= Nelson Madore =

American politician

Nelson Madore (June 7, 1943 - December 24, 2020) was a Maine politician and academic. He was the Mayor of Waterville, Maine from 1999 to 2004, and professor of history, geography and government at Thomas College in Waterville. He retired from Thomas College after 40 years in 2009.

==Education and academia==
Madore earned his BA in history and government in 1965 from the University of Maine and his MA in history from Maine two years later in 1967. He taught for two years at Penquis Valley High School in Milo, Maine. He began teaching courses at Thomas in 1969. He earned an EdD in Educational Administration from Vanderbilt University in 1982.
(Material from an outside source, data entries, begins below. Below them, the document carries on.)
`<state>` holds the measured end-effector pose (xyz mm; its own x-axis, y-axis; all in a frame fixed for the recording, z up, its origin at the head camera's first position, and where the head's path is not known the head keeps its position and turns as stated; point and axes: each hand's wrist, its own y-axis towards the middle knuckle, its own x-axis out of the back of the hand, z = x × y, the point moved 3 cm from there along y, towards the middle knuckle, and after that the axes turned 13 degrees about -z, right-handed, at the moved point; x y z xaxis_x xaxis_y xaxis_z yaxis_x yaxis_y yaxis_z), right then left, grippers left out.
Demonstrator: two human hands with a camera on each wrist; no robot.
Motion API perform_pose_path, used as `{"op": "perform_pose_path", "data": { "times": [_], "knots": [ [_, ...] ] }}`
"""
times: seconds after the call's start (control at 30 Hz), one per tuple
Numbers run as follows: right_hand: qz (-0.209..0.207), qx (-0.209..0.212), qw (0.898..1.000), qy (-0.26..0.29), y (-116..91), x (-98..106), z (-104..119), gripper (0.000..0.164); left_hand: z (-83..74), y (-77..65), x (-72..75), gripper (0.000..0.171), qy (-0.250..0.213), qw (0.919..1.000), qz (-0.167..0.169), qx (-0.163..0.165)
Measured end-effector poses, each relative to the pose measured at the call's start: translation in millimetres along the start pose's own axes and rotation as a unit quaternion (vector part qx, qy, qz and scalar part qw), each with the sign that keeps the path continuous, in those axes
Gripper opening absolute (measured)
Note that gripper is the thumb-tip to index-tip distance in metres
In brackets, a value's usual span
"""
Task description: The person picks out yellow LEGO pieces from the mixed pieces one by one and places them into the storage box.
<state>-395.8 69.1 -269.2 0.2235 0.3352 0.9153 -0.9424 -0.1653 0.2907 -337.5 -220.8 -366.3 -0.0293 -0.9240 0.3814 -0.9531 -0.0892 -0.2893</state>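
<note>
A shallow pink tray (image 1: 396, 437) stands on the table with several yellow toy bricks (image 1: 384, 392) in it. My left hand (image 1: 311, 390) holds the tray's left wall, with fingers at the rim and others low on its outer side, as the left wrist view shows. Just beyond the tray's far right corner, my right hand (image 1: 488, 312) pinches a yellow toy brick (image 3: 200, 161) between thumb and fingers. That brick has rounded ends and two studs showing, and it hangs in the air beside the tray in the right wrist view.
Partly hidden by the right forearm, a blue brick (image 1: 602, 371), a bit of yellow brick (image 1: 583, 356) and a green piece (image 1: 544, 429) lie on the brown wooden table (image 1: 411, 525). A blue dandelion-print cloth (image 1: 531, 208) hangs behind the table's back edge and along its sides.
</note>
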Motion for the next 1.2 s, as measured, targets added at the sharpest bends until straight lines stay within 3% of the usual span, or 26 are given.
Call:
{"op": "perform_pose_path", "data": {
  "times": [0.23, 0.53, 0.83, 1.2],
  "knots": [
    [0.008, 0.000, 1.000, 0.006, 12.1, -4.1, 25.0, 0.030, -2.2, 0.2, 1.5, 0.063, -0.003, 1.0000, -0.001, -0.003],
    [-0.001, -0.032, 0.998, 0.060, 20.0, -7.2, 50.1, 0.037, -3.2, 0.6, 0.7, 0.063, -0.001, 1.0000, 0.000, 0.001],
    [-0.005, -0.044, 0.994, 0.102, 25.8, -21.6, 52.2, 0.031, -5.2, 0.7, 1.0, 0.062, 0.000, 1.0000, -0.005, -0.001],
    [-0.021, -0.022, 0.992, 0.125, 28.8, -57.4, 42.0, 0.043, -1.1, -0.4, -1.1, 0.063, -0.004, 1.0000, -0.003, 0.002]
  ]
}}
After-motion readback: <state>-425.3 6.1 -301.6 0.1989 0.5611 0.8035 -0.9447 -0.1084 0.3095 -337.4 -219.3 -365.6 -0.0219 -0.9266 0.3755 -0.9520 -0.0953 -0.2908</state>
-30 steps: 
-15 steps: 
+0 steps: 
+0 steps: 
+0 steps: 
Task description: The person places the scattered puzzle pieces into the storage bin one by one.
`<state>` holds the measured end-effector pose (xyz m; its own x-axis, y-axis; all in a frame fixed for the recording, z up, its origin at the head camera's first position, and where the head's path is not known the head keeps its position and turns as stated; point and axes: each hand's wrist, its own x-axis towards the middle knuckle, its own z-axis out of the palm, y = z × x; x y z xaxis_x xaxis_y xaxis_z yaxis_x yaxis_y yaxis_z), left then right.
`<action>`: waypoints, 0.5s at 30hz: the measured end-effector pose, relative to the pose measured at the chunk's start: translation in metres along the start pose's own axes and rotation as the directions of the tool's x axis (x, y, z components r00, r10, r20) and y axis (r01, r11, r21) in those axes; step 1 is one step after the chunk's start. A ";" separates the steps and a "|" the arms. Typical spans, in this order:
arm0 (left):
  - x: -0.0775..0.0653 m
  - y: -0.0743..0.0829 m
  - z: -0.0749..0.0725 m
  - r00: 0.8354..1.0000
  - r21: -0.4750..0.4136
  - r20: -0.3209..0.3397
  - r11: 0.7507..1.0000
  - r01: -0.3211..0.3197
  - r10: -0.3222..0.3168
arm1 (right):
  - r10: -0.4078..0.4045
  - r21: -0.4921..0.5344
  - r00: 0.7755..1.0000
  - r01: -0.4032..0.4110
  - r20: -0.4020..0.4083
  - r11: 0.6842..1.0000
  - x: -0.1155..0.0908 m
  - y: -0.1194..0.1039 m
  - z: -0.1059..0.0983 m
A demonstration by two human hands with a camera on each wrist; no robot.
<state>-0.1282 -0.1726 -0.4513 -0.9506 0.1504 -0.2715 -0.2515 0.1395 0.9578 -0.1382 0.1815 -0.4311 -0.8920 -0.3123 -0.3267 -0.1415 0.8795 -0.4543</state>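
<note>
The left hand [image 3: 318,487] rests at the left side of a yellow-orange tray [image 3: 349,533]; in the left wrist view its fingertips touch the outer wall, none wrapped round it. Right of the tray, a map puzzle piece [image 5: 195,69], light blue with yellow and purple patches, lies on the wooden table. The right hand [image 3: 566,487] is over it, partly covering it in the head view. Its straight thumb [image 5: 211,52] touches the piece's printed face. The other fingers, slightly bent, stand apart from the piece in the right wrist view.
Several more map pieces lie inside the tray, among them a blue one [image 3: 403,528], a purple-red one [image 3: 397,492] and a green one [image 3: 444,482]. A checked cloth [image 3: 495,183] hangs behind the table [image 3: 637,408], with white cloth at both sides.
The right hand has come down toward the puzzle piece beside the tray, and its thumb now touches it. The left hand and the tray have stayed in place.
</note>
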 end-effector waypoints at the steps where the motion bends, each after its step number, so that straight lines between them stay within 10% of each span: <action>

Madore co-authored and co-edited Voyages: A Maine Franco-American Reader in 2007. The anthology was noted as "the most important book published in American Studies in 2007" by a reviewer in the Canadian academic journal University Affairs, and it was presented to Nicolas Sarkozy, President of France, at a ceremony in Washington, DC, in November 2008.

==Local politics==
Madore served in various levels of city government in Waterville; his positions included 18 years on the Waterville Board of Education, including 12 as chair. He served as the city's mayor from 1999 to 2004. He was replaced as mayor by businessman Paul LePage.

In 2006, Madore was a candidate to be the Democratic nominee for County Commissioner of Kennebec County, but lost to Zachary Matthews.